Мише, жадному до знаний, удалось поступить в университет и стать «кандидатом». По ночам он, как всегда, ставил свои опыты в укромном углу нашей квартирки, а днем служил по медицинской части, но было все непросто. Шептался за его спиной народец, сторонился, и скорее, к сельскому коновалу шли за помощью, чем к этому странному молодому черноволосому доктору с обширным послужным списком. Тут и затосковал мой добрый Миша. Отчего-то тянуло его всегда к людям, в гущу событий человеческих. А тут «кощей» да «кощей» – и взглядами недобрыми провожают. И вот однажды, вернувшись домой, не застала я его. А на столе записка с прощальным словом и заветом беречь себя. Флакон еще оставил с винным зельем. Миша сам его готовил, бывало, и меня угощал. Терпкое оно и горчило малость, но хмельное. Вот села я тогда, обхватила голову руками, заплакала. А потом отхлебнула, и еще раз, и еще, и все до донышка. Что же и остается делать брошенной семидесятилетней девушке?

Так и жила я себе дальше, но уже без Миши. Так жила – словно исчезала постепенно. Никто в разговорах не вспоминал, и внимания на меня обращали не больше, чем на кадку с фикусом в гостиничном холле. И чем дольше, тем незаметнее я становилась.

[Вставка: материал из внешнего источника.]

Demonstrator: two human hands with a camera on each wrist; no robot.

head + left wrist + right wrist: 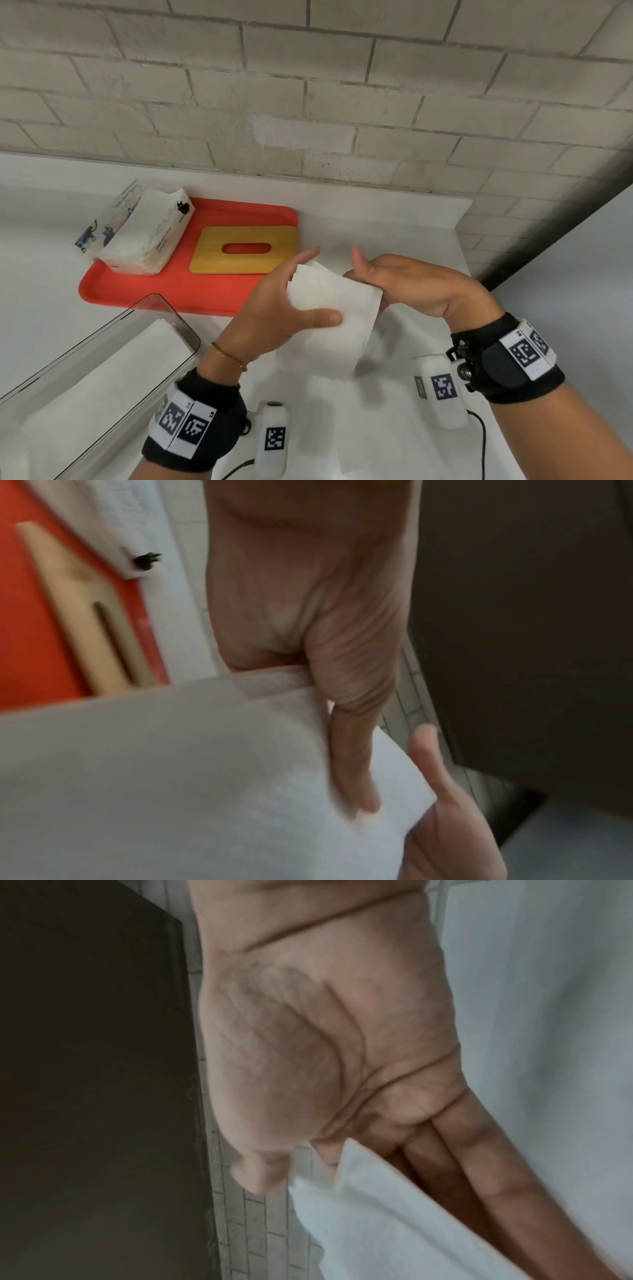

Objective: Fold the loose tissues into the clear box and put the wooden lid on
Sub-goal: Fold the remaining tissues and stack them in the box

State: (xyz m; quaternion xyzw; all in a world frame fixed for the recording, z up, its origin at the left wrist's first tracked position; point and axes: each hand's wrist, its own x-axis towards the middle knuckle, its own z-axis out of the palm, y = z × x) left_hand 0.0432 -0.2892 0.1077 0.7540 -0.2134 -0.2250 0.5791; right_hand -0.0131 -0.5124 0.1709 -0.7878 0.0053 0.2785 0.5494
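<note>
- Head view: a person holds one loose tissue (334,308) in the air over a white counter (394,222), near the centre of the frame. The left hand (284,308) pinches it, thumb on top and fingers behind, which seems meant to keep the sheet taut for a fold. The right hand (411,287), at 3 o'clock of the tissue, lies flat against its far edge with the thumb raised, seemingly pressing a crease. At 8 o'clock stands the clear box (102,346), open and already lined with white sheets. At 11 o'clock a red tray (164,287) carries the wooden lid (244,249), likely parked there until filling ends, beside an opened tissue pack (140,233)
- Left wrist view: blurred; the left hand's fingers (349,764) lie along the tissue (171,791) and its thumb (428,764) closes from 3 o'clock, so the sheet is clamped between them. The lid (75,610) and tray (31,615) show at 10 o'clock
- Right wrist view: blurred; the right palm (325,1042) is spread, straight fingers (479,1164) backing the tissue (394,1231) at 5 o'clock, supporting rather than gripping
</note>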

Бывало, мимо кто идет, так ноги оттопчет – и не заметит. А потом и вовсе насквозь проходить стали.

Как-то губернатор проездом в наших краях был и у хозяев моих остановился. Лихие люди, должно быть, из студентов, бомбу в гостиницу пронесли. Не бог весть какой у Лычмановских и дворец был – первый этаж завалился, второй погорел. Губернатор уцелел и, свирепый, спешно отбыл, а меня в третьей комнате от входа, где я прибиралась тогда, засыпало. Да, вот в этой самой комнате. Обломки мебели потом прибрали, а саму меня так и не нашли. Да и не искали.

Марина Сергеевна! Что ж ты в окно-то засмотрелась? Совсем как тот пятиклашка. У тебя на предпоследней парте, что в первом ряду, вихрастенький рыжик сидит. А на коленке у него смартфон. И он, бедняга, переписывает в свою тетрадку вот эту муть: «Картина выдержана в темных, зловещих тонах. Художник изобразил Кощея безобразным жадным стариком, который похитил красавицу и теперь держит ее в заточении...» Брось! Не пиши этого, мальчик! Художник был несведущ, и вы вместе с ним. Не таков совсем Миша, и отец его не злодей! Я его не знала, конечно, но таким он быть не мог.

И все-таки довелось мне еще раз увидеть потом французика своего – из блюдечка этого волшебного, который теперь смартфоном называют. Новости какой-то шкет перебирал, а я тихонько на плече его примостилась и от нечего делать заглядывала. И вдруг знакомое лицо приметила. Сообщило мне блюдечко, что за исследование тайн клеточной смерти, получил Миша какую-то большую премию. Вот как стало быть. Правда, звался он уже не Миша, и жил на другом конце света.

А я, как та малая клеточка, которой добрый волшебник подарил жизнь вечную. И отнял смерть. Жива я, жива. И глаза зорки, и руки быстры. Но не жива. Ибо ты, Марина Сергеевна меня, рядом стоящую, никогда не узнаешь и не услышишь. А я тебя вижу и слушаю лет двадцать уже. С тех давних пор, как застенчивая и смешливая студентка Марина переступила порог этого класса.

А однажды читала ты стихи ребятам. Была там такая строчка: «...И мертвецы стоят в обнимку с особняками». Как вспомню слова эти, так волосы на голове словно шевелятся. Как же мог он знать, поэт-то, что бывают на свете такие, как я? А раз знал, то, может быть, есть и другие – те, которые тоже прикипели к местам жизни своей и растворились в них навечно. И тогда таинственная Кощеева наука соединилась с обыкновенным порядком вещей. И преобразила его. Что уж, плачу я снова на мыслях этих, но все же теплота какая-то согревает мне сердце.

Положу я тебе, Марина Сергеевна, этот листочек свой в общую стопку с сочинениями о Кощее. Ты его не увидишь, конечно, а все же мне будет приятно.

Остаюсь подруга твоя Настасья, дочь крестьянина Павловского уезда села Синицыно Сидора Петрова.